> _Action item_
Copy the listing exactly as given. Omit every picture.

> _Given data_
────────────────────────────────────────
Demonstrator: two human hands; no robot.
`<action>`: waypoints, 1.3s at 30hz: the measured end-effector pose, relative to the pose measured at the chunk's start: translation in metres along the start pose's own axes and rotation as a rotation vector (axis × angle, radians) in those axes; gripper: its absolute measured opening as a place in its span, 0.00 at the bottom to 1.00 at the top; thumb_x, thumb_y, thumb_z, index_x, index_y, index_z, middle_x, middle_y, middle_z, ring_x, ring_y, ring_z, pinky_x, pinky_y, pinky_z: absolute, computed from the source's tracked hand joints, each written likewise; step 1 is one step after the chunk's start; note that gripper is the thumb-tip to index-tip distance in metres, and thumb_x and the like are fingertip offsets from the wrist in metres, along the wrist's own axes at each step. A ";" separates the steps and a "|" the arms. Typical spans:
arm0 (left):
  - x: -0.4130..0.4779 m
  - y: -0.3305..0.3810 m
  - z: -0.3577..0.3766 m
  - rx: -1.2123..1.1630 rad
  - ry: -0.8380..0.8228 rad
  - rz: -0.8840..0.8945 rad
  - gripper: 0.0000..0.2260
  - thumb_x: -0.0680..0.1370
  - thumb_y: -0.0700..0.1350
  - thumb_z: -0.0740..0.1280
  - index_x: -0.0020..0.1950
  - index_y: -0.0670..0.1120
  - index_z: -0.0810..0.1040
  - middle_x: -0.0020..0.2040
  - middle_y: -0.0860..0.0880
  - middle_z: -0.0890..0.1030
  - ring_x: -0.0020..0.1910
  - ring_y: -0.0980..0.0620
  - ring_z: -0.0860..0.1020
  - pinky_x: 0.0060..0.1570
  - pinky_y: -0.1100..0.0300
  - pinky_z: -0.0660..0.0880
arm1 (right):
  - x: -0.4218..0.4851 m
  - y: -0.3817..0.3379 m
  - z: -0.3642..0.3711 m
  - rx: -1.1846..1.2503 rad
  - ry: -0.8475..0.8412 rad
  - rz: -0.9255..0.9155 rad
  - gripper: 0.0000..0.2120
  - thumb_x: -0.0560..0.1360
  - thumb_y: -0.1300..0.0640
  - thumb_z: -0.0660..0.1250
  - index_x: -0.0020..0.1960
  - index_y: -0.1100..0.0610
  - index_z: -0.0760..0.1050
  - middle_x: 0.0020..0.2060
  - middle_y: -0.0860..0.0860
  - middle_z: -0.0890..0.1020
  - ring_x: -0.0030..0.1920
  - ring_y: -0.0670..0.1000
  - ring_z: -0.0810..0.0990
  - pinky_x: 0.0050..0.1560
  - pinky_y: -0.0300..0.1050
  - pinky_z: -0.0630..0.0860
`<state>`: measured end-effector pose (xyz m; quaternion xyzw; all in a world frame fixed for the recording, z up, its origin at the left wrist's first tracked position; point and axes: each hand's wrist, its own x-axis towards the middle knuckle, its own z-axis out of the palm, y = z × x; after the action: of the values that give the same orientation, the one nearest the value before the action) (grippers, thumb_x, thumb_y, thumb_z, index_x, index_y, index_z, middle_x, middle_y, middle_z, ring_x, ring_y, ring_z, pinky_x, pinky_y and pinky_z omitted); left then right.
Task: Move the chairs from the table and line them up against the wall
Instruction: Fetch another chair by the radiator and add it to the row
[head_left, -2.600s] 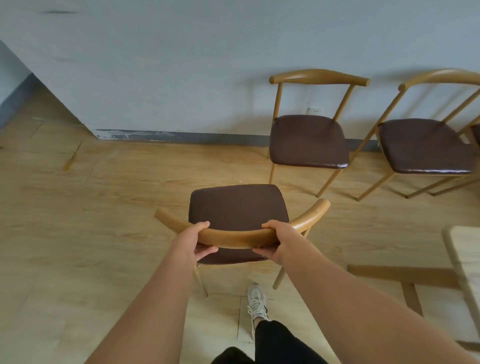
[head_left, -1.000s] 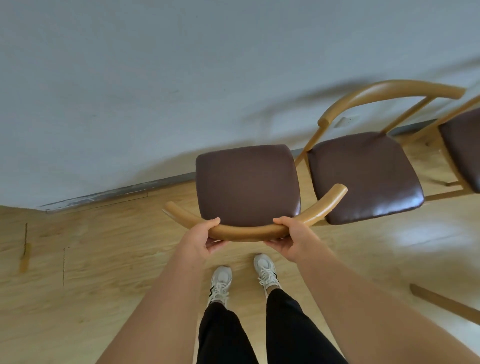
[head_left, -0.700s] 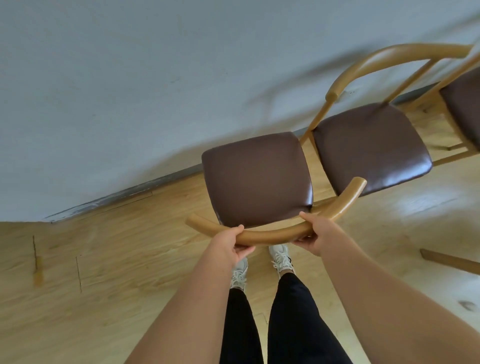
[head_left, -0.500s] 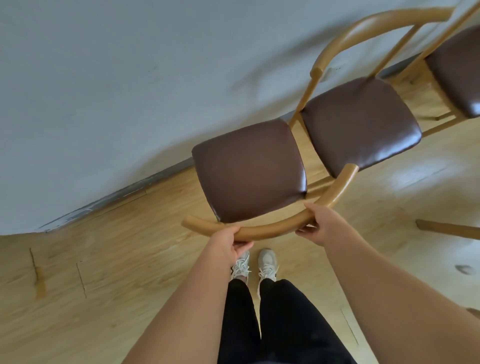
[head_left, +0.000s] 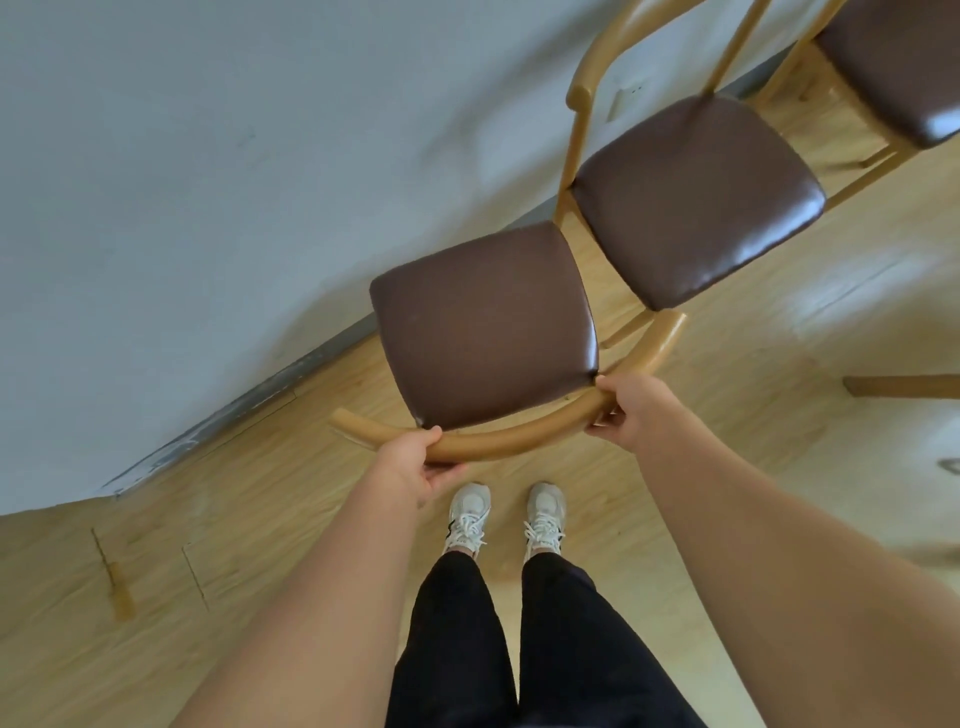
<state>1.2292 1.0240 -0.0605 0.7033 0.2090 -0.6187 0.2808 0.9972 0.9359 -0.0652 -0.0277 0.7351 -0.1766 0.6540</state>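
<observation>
A wooden chair (head_left: 483, 322) with a brown padded seat is in front of me, its seat toward the wall (head_left: 208, 182) and its curved backrest toward me. My left hand (head_left: 415, 462) grips the backrest left of its middle. My right hand (head_left: 631, 410) grips it on the right. Whether its legs touch the floor is hidden by the seat. Just to its right a second matching chair (head_left: 696, 197) stands with its backrest against the wall. A third chair (head_left: 904, 62) shows at the top right corner.
The grey baseboard (head_left: 249, 400) runs along the foot of the wall. My legs and white shoes (head_left: 506, 514) stand right behind the held chair. A wooden beam, part of the table's base (head_left: 904, 387), lies on the floor at the right edge.
I have carried the chair from the open floor up to the wall, beside the second chair. In the last half second the chair and view have shifted only slightly. Both hands keep their grip.
</observation>
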 end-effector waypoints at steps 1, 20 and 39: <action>0.002 0.003 -0.005 0.031 0.019 0.019 0.11 0.78 0.38 0.68 0.58 0.36 0.72 0.54 0.34 0.79 0.45 0.37 0.80 0.32 0.46 0.80 | -0.003 0.009 0.001 0.011 -0.004 0.021 0.12 0.77 0.64 0.66 0.60 0.63 0.72 0.50 0.60 0.75 0.54 0.60 0.76 0.50 0.62 0.77; 0.041 0.124 -0.082 0.797 0.198 0.531 0.17 0.77 0.39 0.67 0.65 0.38 0.72 0.49 0.44 0.76 0.39 0.46 0.76 0.50 0.46 0.80 | -0.063 0.159 0.134 0.626 0.055 0.205 0.09 0.74 0.68 0.67 0.53 0.66 0.72 0.51 0.63 0.77 0.52 0.63 0.79 0.50 0.59 0.81; 0.025 0.026 -0.108 0.915 -0.116 0.444 0.18 0.80 0.47 0.65 0.64 0.37 0.72 0.57 0.40 0.79 0.43 0.46 0.82 0.45 0.55 0.81 | -0.064 0.190 0.082 0.356 0.166 0.198 0.06 0.76 0.64 0.64 0.42 0.66 0.75 0.36 0.54 0.77 0.62 0.57 0.78 0.60 0.55 0.75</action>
<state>1.3311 1.0739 -0.0731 0.7461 -0.2539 -0.6103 0.0798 1.1225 1.1129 -0.0679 0.1752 0.7429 -0.2405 0.5997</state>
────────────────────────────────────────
> _Response to this exercise_
Demonstrator: two human hands; no robot.
`<action>`: waypoints, 1.3s at 30hz: the measured end-effector pose, relative to the pose measured at the chunk's start: translation in metres along the start pose's own axes and rotation as a rotation vector (axis × angle, radians) in those axes; gripper: its absolute measured opening as a place in its span, 0.00 at the bottom to 1.00 at the top; thumb_x, thumb_y, thumb_z, index_x, index_y, index_z, middle_x, middle_y, middle_z, ring_x, ring_y, ring_z, pinky_x, pinky_y, pinky_z: absolute, computed from the source's tracked hand joints, each written likewise; step 1 is one step after the chunk's start; note that gripper is the thumb-tip to index-tip distance in metres, and thumb_x and the like are fingertip offsets from the wrist in metres, along the wrist's own axes at each step. A ";" separates the steps and a "|" the arms. Typical spans:
arm0 (left):
  - x: -0.4130..0.4779 m
  - y: -0.3305..0.3810 m
  - z: -0.3577..0.3766 m
  - rx: -1.2123..1.1630 rad
  - ry: -0.8380..0.8228 rad
  - rz: -0.8840..0.8945 rad
  - gripper: 0.0000..0.2260
  - thumb_x: -0.0680..0.1370
  - thumb_y: -0.0700..0.1350
  - thumb_z: -0.0740..0.1280
  - index_x: -0.0020..0.1950
  - index_y: -0.0670..0.1120
  - index_z: -0.0810..0.1040
  - middle_x: -0.0020..0.2040
  - middle_y: -0.0860..0.0880
  - middle_z: -0.0890..0.1030
  - ring_x: -0.0020..0.1910
  - ring_y: -0.0980..0.0620
  - ring_z: -0.0860..0.1020
  - pinky_x: 0.0060..0.1570
  - pinky_y: -0.1100..0.0300
  - pinky_z: -0.0660..0.0880
arm1 (right):
  - x: -0.4218..0.4851 m
  - y: -0.3817..0.3379 m
  - z: -0.3642..0.3711 m
  - rx: -1.1846..1.2503 rad
  - ry: -0.8475..0.8412 rad
  - rz: -0.9255..0.9155 rad
  - gripper: 0.0000..0.2120
  - thumb_x: -0.0560..0.1360
  - thumb_y: -0.1300..0.0640
  - thumb_z: -0.0660..0.1250
  - index_x: -0.0020..0.1960
  - index_y: -0.1100..0.0610
  - index_z: -0.0760..0.1050
  - middle_x: 0.0020..0.2060
  - middle_y: -0.0860..0.0860
  - middle_z: -0.0890..0.1020
  - ring_x: -0.0030..0.1920
  - ring_y: -0.0670..0.1000
  - ring_z: -0.0810..0.0990
  - pinky_x: 0.0050..0.1560
  - pinky_y: -0.0300..0.1050
  - pinky_z: -0.0630..0.0860
`<state>`: measured end-effector pose (xyz m; quaternion xyzw; all in a world frame fixed for the recording, z up, its origin at the left wrist's first tracked position; point and axes: each hand's wrist, its own x-axis towards the middle knuckle, its own z-axis out of the palm, y = z × x; after the action: of the values that give the same orientation, the one nearest the value before the action) (grippers, thumb_x, thumb_y, thumb_z, index_x, index_y, index_z, middle_x, middle_y, middle_z, ring_x, ring_y, ring_z, pinky_x, pinky_y and pinky_z omitted); left then right.
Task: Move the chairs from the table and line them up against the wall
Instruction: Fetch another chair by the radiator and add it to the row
[head_left, -2.600s] 
[head_left, -1.000s] 
[head_left, -0.700s] 
[head_left, -0.500s] 
[head_left, +0.000s] 
<state>1.2292 1.0240 -0.0605 0.7033 0.2090 -0.6187 0.2808 0.9972 0.9359 -0.0652 -0.0277 0.7351 -0.1766 0.6540</state>
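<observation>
A wooden chair (head_left: 483, 322) with a brown padded seat is in front of me, its seat toward the wall (head_left: 208, 182) and its curved backrest toward me. My left hand (head_left: 415, 462) grips the backrest left of its middle. My right hand (head_left: 631, 410) grips it on the right. Whether its legs touch the floor is hidden by the seat. Just to its right a second matching chair (head_left: 696, 197) stands with its backrest against the wall. A third chair (head_left: 904, 62) shows at the top right corner.
The grey baseboard (head_left: 249, 400) runs along the foot of the wall. My legs and white shoes (head_left: 506, 514) stand right behind the held chair. A wooden beam, part of the table's base (head_left: 904, 387), lies on the floor at the right edge.
I have carried the chair from the open floor up to the wall, beside the second chair. In the last half second the chair and view have shifted only slightly. Both hands keep their grip.
</observation>
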 end-effector waypoints at steps 1, 20 and 39: <action>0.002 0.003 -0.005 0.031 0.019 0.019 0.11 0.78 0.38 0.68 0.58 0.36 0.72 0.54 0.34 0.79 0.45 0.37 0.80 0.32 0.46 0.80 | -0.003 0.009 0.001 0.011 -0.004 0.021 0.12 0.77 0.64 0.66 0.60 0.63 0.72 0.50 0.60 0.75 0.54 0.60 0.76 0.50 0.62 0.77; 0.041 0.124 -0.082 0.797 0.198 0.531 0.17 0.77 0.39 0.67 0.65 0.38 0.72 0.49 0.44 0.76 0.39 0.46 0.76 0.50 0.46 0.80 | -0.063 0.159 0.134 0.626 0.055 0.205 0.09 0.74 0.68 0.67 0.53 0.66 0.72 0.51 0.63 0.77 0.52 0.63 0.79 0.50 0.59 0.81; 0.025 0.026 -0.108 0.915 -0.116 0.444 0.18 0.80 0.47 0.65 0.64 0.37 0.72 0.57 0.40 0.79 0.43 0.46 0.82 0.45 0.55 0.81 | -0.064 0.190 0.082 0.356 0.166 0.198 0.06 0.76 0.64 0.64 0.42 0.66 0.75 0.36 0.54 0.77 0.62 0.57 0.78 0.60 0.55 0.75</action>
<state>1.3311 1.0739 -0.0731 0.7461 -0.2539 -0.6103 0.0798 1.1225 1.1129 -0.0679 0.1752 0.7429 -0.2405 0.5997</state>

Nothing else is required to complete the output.